Обиженным на жестокость русской революции культурникам не мешало бы взглянуть на историю страны, которая так высоко взметнула знамя индустриальной культуры (там же).
Культурники – это люди из «бывших», которым дорога старая культура и которые жалуются на революцию; в пример им приводится Америка, которая тоже жестока к своим «бывшим», а именно к индейцам. Ища риторического согласия с Троцким, Есенин делает слишком резкий ход: русские крестьяне сравниваются с неграми и индейцами.
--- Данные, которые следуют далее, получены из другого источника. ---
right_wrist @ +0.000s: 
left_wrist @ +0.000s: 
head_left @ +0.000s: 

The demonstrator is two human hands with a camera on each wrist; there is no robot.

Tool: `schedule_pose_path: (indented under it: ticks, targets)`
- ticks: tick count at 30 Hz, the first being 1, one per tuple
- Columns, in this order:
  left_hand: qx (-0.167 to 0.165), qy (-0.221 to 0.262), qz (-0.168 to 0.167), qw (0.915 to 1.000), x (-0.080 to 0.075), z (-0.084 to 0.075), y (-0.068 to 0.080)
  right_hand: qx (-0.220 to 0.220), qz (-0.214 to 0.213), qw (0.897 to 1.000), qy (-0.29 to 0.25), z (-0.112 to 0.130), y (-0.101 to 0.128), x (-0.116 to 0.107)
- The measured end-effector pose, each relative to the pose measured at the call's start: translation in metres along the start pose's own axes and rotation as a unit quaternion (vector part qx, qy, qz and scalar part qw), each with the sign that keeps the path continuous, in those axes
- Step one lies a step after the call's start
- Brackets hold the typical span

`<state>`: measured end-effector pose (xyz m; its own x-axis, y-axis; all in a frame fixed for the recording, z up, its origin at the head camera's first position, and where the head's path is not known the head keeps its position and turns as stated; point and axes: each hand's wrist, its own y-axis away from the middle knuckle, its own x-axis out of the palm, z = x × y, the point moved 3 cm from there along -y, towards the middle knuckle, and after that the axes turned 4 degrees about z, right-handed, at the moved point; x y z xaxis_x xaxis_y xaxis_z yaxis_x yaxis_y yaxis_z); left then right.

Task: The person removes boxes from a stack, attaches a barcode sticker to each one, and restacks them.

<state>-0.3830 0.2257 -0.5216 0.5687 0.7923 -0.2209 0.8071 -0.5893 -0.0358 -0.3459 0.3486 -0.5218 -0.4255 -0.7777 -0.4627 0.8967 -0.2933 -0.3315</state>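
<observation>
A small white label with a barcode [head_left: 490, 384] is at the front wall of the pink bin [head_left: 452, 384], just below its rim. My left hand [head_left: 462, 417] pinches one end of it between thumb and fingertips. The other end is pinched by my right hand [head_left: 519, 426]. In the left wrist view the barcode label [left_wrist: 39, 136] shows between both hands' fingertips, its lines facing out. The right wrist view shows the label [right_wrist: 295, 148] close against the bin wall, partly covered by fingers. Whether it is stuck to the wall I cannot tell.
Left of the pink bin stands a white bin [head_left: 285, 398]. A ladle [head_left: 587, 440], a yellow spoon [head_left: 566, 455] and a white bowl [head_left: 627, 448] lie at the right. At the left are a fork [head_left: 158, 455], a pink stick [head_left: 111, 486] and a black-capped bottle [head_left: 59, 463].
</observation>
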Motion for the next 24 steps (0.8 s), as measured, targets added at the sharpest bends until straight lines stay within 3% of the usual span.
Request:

Увиденные по дороге негритянские селения воспринимаются так: «увы, страшно похоже на Россию». Это вряд ли понравилось Троцкому, не зря он считал Есенина «левее нас, грешных»[348]
. Но Есенин так боится упреков в народничестве, что критикует даже негров:Черные люди занимаются земледелием и отхожим промыслом. ‹…› Они оказали огромнейшее влияние на мюзик-холльный мир Америки. Американский фокстрот есть не что иное, как разжиженный национальный танец негров. В остальном негры – народ довольно примитивный, с весьма необузданными нравами (там же).
Итак, роль негров в американской культуре напоминает роль крестьян в русской культуре. Зато Нью-Йорк для Есенина – «беспощадная мощь железобетона». Если взглянуть на Бруклинский мост, «никому не будет жаль, что дикий Гайавата уже не охотится здесь на оленей. И не жаль, что рука строителей этой культуры была иногда жестокой». Все симпатии вернувшегося в Россию Есенина на стороне Троцкого с его жестокой рукой, а не на стороне русских собратьев «дикого Гайаваты». Этот радикальный фрагмент кончается еще более решительно:
Когда все это видишь и слышишь, то невольно поражаешься возможностям человека, и стыдно делается, что у нас в России верят до сих пор в деда с бородой и уповают на его милость. Бедный русский Гайавата! (там же)
В сравнении с индустриальной Америкой Европа кажется русскому поэту не более чем «старинной усадьбой». Зато в сравнении с революционной Россией сама Америка не более чем «железный Миргород». Америка провинциальна, считает Есенин, как гоголевская Россия, а американцы – «народ весьма молодой и не вполне сложившийся». Россия Троцкого на столетие обогнала Америку Вильсона.
И все же он первый советский поэт, побывавший в Америке, а это увеличивает шансы быть первым по возвращении. Так уж созданы литераторы: даже самое впечатляющее из зрелищ вызывает мысль о предшественнике, который неважно его описал:
‹…› моим глазам предстал Нью-Йорк. Мать честная! До чего бездарны поэмы Маяковского об Америке! (там же)
Есенин имеет в виду поэму Маяковского «150 000 000». Действие происходит в Чикаго, в котором автор еще не бывал. Он, Есенин, живьем видел Америку, а Маяковскому «слаба гайка». Кто будет признан Колумбом большевистской поэзии?
Нужно пережить реальный быт индустрии, чтобы сделаться ее поэтом. У нашей российской реальности пока еще, как говорят, «слаба гайка», и потому мне смешны поэты, которые пишут стихи по картинкам плохих американских журналов (там же).
В поэме «150 000 000» (1919–1920), написанной по следам Парижской мирной конференции, борются, как два богатыря, карикатурный Вильсон и героический Иван. Маяковский продолжает идею, которую когда-то высказал Токвиль: Россия и Америка – стратегические партнеры-враги, которые делят между собою судьбы мира. Кому отдана победа, угадать нетрудно:
Поэма была атакована Троцким как «былинно-сказочный примитив, наспех приспособленный к чикагской механике»[349]
, и Маяковскому пришлось признать свою поэму «выдуманной»[350]. Сам он отправился в Америку в 1925 году, повторяя маршруты многих – Короленко (1893), Горького (1908), Троцкого (1917), Есенина (1922). Даже стихотворение «Открытие Америки» уже было написано Гумилевым. Маяковский остро чувствовал вторичность своих американских впечатлений и, возможно, потому предавался мечтам о первооткрывателе.